- _Task objective_
A stretch of the entries below is to be set down exactly, running from the line with "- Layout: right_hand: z" through the line with "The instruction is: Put", both included, and no other line.

Segment Start: Dataset

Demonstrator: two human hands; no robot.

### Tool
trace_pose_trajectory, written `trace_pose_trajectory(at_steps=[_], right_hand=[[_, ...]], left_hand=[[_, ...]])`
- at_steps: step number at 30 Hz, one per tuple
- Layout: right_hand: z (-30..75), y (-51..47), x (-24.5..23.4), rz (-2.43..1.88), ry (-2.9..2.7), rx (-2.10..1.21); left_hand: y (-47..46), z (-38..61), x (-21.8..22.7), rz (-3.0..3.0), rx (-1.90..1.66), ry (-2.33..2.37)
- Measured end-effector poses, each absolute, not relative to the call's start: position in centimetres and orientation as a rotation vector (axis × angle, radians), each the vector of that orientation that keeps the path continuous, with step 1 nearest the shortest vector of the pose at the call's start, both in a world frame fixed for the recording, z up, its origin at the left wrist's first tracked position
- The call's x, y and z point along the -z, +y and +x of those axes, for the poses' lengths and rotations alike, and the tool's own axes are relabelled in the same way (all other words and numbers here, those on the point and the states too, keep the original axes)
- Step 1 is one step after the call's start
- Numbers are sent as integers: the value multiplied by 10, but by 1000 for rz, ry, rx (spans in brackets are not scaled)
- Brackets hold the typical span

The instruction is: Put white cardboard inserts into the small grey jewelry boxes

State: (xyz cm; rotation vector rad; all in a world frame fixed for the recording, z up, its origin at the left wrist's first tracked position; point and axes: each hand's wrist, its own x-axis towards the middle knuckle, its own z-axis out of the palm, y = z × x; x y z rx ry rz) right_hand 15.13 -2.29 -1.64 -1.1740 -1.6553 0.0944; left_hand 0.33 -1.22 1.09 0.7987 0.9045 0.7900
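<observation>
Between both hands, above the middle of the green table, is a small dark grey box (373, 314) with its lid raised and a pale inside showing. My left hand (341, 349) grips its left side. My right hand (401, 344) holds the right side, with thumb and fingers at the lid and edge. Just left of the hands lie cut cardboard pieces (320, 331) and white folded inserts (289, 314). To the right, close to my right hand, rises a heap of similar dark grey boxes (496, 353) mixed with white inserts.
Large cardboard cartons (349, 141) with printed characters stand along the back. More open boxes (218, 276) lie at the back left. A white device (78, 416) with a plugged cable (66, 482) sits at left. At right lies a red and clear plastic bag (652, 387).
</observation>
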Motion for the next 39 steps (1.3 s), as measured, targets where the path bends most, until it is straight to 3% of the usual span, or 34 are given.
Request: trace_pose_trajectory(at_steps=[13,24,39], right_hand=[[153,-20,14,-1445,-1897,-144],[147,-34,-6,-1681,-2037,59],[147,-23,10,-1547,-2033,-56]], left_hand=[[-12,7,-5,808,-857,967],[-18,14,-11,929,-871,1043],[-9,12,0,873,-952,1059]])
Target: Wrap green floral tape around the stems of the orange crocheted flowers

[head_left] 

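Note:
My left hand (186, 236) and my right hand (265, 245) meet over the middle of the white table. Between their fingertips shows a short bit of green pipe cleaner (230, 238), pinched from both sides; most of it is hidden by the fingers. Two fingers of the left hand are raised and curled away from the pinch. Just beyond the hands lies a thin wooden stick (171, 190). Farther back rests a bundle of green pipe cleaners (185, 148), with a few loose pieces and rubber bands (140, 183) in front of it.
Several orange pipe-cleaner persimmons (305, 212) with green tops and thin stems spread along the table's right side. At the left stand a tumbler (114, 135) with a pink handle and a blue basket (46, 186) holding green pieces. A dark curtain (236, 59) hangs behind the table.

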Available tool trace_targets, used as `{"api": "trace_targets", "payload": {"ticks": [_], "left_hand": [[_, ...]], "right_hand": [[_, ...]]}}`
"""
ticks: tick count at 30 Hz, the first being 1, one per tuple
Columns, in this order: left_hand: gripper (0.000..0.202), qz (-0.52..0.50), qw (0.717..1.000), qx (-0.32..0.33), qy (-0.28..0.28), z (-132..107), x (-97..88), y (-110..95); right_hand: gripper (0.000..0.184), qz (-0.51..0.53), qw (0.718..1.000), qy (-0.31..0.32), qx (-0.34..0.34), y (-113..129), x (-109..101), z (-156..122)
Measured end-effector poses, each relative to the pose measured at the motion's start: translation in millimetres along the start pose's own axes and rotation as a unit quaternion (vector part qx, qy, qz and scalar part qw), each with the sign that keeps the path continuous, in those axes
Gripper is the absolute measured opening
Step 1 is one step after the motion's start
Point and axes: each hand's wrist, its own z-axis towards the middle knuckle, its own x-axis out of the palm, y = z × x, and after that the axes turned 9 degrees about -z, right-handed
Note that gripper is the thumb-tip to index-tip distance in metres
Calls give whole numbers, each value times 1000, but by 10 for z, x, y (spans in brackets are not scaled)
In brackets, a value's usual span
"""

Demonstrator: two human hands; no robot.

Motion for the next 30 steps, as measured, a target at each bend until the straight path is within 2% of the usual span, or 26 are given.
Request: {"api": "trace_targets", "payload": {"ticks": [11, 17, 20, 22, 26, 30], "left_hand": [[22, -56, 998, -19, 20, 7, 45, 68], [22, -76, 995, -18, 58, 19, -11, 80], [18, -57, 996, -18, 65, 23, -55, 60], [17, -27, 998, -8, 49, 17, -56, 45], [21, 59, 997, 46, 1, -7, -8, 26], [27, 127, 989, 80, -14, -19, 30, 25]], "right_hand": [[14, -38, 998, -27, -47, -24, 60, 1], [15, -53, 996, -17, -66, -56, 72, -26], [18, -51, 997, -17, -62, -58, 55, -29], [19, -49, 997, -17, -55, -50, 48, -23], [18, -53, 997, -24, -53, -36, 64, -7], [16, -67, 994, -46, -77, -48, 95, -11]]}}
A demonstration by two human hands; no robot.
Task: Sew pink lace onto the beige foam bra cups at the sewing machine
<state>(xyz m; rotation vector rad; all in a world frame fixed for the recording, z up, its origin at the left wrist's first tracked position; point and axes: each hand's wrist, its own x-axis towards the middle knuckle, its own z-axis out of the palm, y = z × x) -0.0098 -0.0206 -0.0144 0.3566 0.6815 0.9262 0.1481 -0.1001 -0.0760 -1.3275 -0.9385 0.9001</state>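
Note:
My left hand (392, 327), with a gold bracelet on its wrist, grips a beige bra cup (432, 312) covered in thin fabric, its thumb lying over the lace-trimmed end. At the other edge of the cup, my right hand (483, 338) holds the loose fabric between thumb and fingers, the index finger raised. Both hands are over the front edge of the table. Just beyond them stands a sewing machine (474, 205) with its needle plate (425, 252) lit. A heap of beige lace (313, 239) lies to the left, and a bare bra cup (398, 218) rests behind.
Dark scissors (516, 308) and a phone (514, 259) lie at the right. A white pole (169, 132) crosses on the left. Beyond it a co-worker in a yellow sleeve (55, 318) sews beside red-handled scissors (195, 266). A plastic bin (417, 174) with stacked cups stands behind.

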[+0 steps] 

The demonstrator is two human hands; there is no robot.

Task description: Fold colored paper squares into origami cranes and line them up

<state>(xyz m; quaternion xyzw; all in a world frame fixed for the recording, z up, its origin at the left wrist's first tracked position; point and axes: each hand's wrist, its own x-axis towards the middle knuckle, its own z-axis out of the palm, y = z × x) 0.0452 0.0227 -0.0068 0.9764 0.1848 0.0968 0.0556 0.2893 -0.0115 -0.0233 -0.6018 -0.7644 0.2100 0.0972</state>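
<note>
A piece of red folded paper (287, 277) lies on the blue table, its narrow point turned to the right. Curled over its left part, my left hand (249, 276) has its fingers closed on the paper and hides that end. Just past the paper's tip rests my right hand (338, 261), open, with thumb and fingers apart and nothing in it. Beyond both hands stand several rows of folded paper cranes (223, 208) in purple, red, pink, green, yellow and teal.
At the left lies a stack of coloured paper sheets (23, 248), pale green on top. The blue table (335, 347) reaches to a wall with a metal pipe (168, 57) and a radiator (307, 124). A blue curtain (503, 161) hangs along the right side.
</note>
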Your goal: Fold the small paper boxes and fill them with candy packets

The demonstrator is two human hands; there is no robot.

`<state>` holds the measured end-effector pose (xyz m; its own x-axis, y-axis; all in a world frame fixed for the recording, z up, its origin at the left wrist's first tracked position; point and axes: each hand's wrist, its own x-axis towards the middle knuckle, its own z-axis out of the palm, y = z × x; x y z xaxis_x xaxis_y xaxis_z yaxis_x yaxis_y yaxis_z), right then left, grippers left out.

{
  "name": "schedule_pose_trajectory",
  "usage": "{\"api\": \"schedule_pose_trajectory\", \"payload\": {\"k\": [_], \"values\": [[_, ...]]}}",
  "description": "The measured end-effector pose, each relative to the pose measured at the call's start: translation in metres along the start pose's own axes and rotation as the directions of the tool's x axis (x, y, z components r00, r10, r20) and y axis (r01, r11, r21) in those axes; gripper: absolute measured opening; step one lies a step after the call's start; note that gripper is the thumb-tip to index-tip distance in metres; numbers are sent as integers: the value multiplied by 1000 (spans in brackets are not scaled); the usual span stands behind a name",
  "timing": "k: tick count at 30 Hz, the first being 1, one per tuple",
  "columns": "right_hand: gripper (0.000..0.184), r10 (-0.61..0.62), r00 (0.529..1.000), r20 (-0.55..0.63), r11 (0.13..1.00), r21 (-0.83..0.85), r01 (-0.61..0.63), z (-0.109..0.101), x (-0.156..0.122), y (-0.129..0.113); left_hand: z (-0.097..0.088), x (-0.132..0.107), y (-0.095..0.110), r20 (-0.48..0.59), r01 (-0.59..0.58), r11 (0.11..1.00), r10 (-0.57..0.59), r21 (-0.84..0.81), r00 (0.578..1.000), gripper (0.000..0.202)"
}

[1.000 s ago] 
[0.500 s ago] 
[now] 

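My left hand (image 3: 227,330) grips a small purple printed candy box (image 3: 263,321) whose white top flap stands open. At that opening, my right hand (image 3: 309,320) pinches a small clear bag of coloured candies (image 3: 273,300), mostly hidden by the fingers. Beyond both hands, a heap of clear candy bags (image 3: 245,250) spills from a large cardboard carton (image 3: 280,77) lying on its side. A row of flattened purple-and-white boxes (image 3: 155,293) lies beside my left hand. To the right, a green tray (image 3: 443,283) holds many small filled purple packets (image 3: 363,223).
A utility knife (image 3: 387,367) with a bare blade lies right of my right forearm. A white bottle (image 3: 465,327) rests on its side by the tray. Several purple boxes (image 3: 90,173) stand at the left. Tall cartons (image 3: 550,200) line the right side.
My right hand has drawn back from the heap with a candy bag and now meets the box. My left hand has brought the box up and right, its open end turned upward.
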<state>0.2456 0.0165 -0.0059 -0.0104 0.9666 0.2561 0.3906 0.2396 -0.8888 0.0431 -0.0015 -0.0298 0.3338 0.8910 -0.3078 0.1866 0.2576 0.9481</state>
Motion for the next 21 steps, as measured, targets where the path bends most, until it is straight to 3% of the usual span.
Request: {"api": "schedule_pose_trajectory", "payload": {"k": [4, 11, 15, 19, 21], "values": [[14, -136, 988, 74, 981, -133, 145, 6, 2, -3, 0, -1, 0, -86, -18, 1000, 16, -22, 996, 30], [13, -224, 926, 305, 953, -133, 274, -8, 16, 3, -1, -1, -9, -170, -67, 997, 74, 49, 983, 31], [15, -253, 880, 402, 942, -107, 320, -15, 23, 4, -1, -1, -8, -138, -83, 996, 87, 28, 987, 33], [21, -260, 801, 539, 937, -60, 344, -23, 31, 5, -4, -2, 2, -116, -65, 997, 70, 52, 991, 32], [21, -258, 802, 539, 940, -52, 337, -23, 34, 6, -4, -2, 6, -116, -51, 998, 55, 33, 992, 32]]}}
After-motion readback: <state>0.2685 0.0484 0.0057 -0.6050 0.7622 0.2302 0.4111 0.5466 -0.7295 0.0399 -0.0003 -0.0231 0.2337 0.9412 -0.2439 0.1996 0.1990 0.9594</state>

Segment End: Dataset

- _Exercise response_
- Layout: right_hand: z (-30..75), y (-51..47), x (-24.5..23.4), rz (-2.43..1.88), ry (-2.9..2.7), rx (-2.10..1.21); left_hand: y (-47..46), z (-38..61), x (-21.8..22.7), rz (-3.0..3.0), rx (-1.90..1.66), ry (-2.33..2.37)
- Measured end-effector poses, each absolute, not relative to the call's start: position in centimetres and orientation as a rotation vector (axis × angle, radians), each the vector of that orientation that keeps the path continuous, with step 1 nearest the shortest vector of the pose at the call's start, both in a world frame fixed for the recording, z up, its origin at the left wrist's first tracked position
- The call's x, y and z point along the -z, +y and +x of those axes, for the poses' lengths and rotations alike, and the tool's own axes are relabelled in the same way (all other words and numbers here, those on the point and the states too, keep the original axes)
- Step 1 is one step after the call's start
- Numbers are sent as integers: the value multiplied by 10, but by 1000 for rz, ry, rx (spans in brackets are not scaled)
- Brackets hold the typical span

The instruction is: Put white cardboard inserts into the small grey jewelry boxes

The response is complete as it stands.